“Could you tell me what home is [?]”

Emily Dickinson’s poems search for home alongside their creator. In her mid-career, Dickinson hand-binds her poems’ homes, creating her fascicle booklets with care. Her late work written on scraps of paper, scraps of envelopes, and other found materials reconsider the poetic home: the late, loose sheets explore the unbound boundlessness of a fragment.

Throughout her life, Dickinson’s poems move throughout time and space, coming undone and redone in various rewriting. Like the elf of plants, lines of poems sprout up across letters (both sent and unsent), unbound sheets, and on the back of envelopes – a medium which inherently suggests movement and re-contextualization.

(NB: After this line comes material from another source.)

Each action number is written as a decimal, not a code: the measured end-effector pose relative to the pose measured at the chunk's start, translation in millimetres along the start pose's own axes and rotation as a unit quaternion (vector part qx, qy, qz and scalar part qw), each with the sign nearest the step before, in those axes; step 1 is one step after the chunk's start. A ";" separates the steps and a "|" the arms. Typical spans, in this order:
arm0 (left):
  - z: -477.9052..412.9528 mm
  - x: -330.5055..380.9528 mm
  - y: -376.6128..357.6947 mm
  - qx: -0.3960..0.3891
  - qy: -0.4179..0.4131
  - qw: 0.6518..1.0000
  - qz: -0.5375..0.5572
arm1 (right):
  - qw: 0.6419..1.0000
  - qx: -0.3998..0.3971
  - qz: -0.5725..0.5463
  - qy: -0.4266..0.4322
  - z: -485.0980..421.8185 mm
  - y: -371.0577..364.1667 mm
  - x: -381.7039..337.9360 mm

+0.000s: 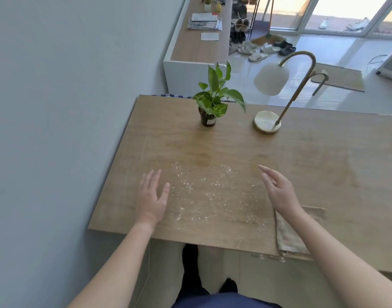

After her death, various editors publish Dickinson’s poems, asserting final versions, poem-homes that Dickinson never suggested.

This project attempts to trace the various poem-homes of Dickinson’s verse both throughout her life and after her death. Through visualizations of the various homes and facsimiles of the texts, it becomes clear that the concept of home is never quite stable, that meaning changes based on each home the lines find.

Additionally, through a curated selection of texts, this project argues that the poems are reflexive of their own construction, as represented in the site’s logo: the envelope of “The Way Hope builds his House” – written on an envelope cut open to resemble a house; and, that Dickinson’s conceptions of home are linked with her conceptions of the cosmos – the relationship between the universal and the particular is at stake in the process of constructing a home. I discuss these relationships at length in the “research” portion of the site.

The goal of this site is to expose the ways in which the poems written by Emily Dickinson exist in unstable homes, and that an exploration of those various homes gives us twofold insight: firstly, insight into her poetic process of construction (both de- and re-construction) and secondly, insight into the history of representing this process since her death. We, as readers, find our home in the poems of Dickinson, too, and understanding the history of the poem-homes unearths, like Michael Cohen claims, not a deeper understanding of the content of the poem but of the aegis of the editor and the time the poem was edited. This project enables users to read Dickinson both as she preserved her poems, and through the eyes of various poets and writers who came after her.

Taking the call of Dickinson’s question – “Could you tell me what home is” – we discover that “Home is Not –”.